#### Exercise brief
Each record must be copied in full and unchanged; any image it holds is excluded.

-------- Source data

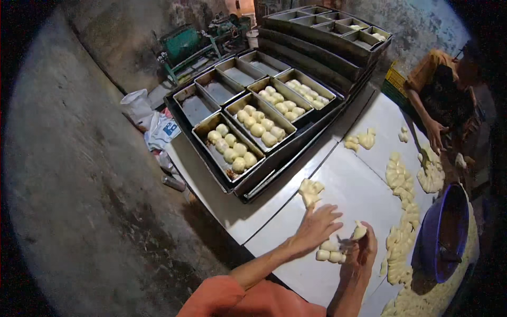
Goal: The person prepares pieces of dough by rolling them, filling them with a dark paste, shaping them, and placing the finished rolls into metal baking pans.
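Observation:
Over the white table [364, 185], my left hand [317, 227] hovers palm down, fingers spread and nothing in them. Just to its right, my right hand [366, 245] is curled round a small piece of dough [359, 231], which pokes out between thumb and fingers. Several small dough balls [330, 255] sit close together on the tabletop between my wrists, partly hidden by the right hand. Beyond my left fingertips lies a loose lump of pale dough [310, 190].
A dark tray of loaf tins [261, 124], some with dough balls, stands at the table's far left, with stacked trays [322, 39] behind. Dough strips [401, 211] and a purple basin [446, 235] are at right. Across the table, a co-worker's hand [436, 134] is near dough.

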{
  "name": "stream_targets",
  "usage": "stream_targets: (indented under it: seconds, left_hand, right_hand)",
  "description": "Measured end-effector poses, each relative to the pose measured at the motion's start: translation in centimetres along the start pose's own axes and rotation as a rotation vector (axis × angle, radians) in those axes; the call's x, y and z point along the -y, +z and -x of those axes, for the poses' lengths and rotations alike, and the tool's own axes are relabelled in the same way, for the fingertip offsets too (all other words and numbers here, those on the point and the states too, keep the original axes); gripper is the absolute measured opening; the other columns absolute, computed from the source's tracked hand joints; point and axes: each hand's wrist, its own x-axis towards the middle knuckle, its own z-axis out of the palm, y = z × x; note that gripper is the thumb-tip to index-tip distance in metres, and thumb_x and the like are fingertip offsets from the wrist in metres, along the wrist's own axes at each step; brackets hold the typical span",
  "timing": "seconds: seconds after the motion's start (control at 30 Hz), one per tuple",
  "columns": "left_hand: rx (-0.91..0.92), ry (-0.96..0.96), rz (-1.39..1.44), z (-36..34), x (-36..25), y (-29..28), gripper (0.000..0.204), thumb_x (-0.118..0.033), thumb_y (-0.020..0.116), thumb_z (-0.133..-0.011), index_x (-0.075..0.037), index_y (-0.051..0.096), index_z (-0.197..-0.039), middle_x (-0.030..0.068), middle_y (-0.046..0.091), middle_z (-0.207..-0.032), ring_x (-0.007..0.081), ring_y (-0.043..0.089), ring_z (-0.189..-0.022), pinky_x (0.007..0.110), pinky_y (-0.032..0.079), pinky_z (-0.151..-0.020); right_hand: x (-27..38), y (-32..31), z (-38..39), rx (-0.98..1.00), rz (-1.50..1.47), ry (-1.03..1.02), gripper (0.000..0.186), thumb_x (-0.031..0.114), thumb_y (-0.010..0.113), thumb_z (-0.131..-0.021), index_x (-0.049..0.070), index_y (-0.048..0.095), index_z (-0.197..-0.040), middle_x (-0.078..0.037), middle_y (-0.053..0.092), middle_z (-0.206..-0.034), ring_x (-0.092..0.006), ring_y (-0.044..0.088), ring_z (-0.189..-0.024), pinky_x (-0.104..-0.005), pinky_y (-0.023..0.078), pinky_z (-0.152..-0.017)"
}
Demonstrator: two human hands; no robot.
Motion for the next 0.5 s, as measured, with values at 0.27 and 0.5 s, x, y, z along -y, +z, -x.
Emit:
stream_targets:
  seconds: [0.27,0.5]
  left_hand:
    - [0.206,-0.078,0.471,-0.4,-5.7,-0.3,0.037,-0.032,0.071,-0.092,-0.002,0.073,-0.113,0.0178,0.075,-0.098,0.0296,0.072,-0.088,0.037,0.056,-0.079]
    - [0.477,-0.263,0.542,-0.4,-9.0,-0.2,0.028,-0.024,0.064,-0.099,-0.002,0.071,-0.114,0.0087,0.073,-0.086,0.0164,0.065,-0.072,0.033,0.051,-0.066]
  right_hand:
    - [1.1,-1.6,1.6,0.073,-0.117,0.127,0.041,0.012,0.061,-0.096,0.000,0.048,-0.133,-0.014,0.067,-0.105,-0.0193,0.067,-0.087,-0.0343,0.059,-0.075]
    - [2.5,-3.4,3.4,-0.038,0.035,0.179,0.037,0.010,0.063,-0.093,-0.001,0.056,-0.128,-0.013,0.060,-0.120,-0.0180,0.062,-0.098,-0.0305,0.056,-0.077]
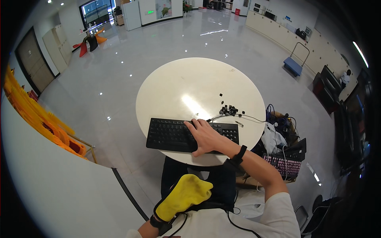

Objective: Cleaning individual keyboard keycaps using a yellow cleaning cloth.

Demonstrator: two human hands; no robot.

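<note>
A black computer keyboard [170, 135] lies along the near side of the round cream table. My right hand [207, 137] grips it across its middle, thumb at the near edge and fingers spread to the far edge. Part of the keyboard is hidden under that hand and forearm. Toward its right end, the number keys [230, 133] look partly stripped of caps. My left hand is low over my lap, inside a yellow cloth mitt [184, 196] with dark smudges; its fingers are hidden. A pile of small black keycaps [229, 110] lies beyond the keyboard's right half.
A cable [254, 118] crosses the table [170, 87] to its right edge. A small slim metal piece [239, 123] lies near the keycaps. Right of the table stands a box heaped with cables and a pink-keyed keyboard [283, 164]. A blue trolley [293, 66] is farther off.
</note>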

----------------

#### Output below
Goal: The person prepares pieces of dough by rolling them, filling them with a dark paste, shaping them, and placing the finished rolls into metal baking pans.
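Observation:
Over the white table [364, 185], my left hand [317, 227] hovers palm down, fingers spread and nothing in them. Just to its right, my right hand [366, 245] is curled round a small piece of dough [359, 231], which pokes out between thumb and fingers. Several small dough balls [330, 255] sit close together on the tabletop between my wrists, partly hidden by the right hand. Beyond my left fingertips lies a loose lump of pale dough [310, 190].
A dark tray of loaf tins [261, 124], some with dough balls, stands at the table's far left, with stacked trays [322, 39] behind. Dough strips [401, 211] and a purple basin [446, 235] are at right. Across the table, a co-worker's hand [436, 134] is near dough.
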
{
  "name": "stream_targets",
  "usage": "stream_targets: (indented under it: seconds, left_hand, right_hand)",
  "description": "Measured end-effector poses, each relative to the pose measured at the motion's start: translation in centimetres along the start pose's own axes and rotation as a rotation vector (axis × angle, radians) in those axes; the call's x, y and z point along the -y, +z and -x of those axes, for the poses' lengths and rotations alike, and the tool's own axes are relabelled in the same way, for the fingertip offsets too (all other words and numbers here, those on the point and the states too, keep the original axes); gripper is the absolute measured opening; the other columns absolute, computed from the source's tracked hand joints; point and axes: each hand's wrist, its own x-axis towards the middle knuckle, its own z-axis out of the palm, y = z × x; note that gripper is the thumb-tip to index-tip distance in metres, and thumb_x and the like are fingertip offsets from the wrist in metres, along the wrist's own axes at each step; brackets hold the typical span",
  "timing": "seconds: seconds after the motion's start (control at 30 Hz), one per tuple",
  "columns": "left_hand: rx (-0.91..0.92), ry (-0.96..0.96), rz (-1.39..1.44), z (-36..34), x (-36..25), y (-29..28), gripper (0.000..0.204), thumb_x (-0.118..0.033), thumb_y (-0.020..0.116), thumb_z (-0.133..-0.011), index_x (-0.075..0.037), index_y (-0.051..0.096), index_z (-0.197..-0.039), middle_x (-0.030..0.068), middle_y (-0.046..0.091), middle_z (-0.207..-0.032), ring_x (-0.007..0.081), ring_y (-0.043..0.089), ring_z (-0.189..-0.022), pinky_x (0.007..0.110), pinky_y (-0.032..0.079), pinky_z (-0.151..-0.020); right_hand: x (-27..38), y (-32..31), z (-38..39), rx (-0.98..1.00), rz (-1.50..1.47), ry (-1.03..1.02), gripper (0.000..0.186), thumb_x (-0.031..0.114), thumb_y (-0.010..0.113), thumb_z (-0.131..-0.021), index_x (-0.049..0.070), index_y (-0.048..0.095), index_z (-0.197..-0.040), middle_x (-0.078..0.037), middle_y (-0.053..0.092), middle_z (-0.206..-0.034), ring_x (-0.092..0.006), ring_y (-0.044..0.088), ring_z (-0.189..-0.024), pinky_x (-0.104..-0.005), pinky_y (-0.023..0.078), pinky_z (-0.152..-0.017)"
}
Demonstrator: two human hands; no robot.
Motion for the next 0.5 s, as measured, with values at 0.27 and 0.5 s, x, y, z along -y, +z, -x.
Emit:
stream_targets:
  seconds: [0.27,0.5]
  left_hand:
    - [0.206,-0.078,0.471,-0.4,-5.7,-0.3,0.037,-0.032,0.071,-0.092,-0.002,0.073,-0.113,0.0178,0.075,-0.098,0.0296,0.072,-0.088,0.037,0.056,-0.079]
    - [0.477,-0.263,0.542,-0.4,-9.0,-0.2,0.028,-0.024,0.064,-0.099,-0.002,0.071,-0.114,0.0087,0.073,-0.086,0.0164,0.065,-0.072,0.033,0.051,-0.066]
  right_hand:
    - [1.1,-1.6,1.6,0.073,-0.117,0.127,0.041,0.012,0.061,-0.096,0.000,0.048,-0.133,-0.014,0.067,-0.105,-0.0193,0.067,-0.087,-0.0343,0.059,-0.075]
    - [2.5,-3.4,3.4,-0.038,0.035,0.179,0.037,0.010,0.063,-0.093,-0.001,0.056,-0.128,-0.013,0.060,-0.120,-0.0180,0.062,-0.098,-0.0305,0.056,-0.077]

Objective: Cleaning individual keyboard keycaps using a yellow cleaning cloth.

Demonstrator: two human hands; no robot.

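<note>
A black computer keyboard [170, 135] lies along the near side of the round cream table. My right hand [207, 137] grips it across its middle, thumb at the near edge and fingers spread to the far edge. Part of the keyboard is hidden under that hand and forearm. Toward its right end, the number keys [230, 133] look partly stripped of caps. My left hand is low over my lap, inside a yellow cloth mitt [184, 196] with dark smudges; its fingers are hidden. A pile of small black keycaps [229, 110] lies beyond the keyboard's right half.
A cable [254, 118] crosses the table [170, 87] to its right edge. A small slim metal piece [239, 123] lies near the keycaps. Right of the table stands a box heaped with cables and a pink-keyed keyboard [283, 164]. A blue trolley [293, 66] is farther off.
</note>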

That concludes the answer to the exercise.